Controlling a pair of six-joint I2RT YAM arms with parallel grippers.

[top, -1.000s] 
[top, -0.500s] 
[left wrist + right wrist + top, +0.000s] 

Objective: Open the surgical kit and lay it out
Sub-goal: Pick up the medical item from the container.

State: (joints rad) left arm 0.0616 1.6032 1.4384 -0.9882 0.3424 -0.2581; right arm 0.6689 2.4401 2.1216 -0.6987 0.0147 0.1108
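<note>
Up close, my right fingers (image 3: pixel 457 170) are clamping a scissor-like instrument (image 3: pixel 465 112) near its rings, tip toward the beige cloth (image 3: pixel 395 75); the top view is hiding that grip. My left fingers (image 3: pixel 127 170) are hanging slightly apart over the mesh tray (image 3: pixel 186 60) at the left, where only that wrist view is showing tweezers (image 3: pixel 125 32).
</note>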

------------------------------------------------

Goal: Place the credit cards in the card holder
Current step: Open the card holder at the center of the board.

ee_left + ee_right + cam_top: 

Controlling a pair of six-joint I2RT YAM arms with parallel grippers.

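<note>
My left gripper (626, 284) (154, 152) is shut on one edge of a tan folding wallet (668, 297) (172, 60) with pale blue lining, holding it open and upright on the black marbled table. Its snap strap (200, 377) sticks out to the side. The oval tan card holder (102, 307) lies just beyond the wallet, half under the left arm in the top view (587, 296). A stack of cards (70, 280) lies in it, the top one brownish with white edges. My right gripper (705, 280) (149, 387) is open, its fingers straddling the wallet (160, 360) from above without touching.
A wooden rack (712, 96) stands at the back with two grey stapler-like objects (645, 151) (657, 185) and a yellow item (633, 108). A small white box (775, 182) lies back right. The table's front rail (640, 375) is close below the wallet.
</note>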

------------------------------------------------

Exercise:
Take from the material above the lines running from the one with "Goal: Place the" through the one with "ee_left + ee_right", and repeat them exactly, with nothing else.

Reply to the task:
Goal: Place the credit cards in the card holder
Current step: Open the card holder at the center of the board.

ee_left + ee_right + cam_top: 

The exercise requires no more work.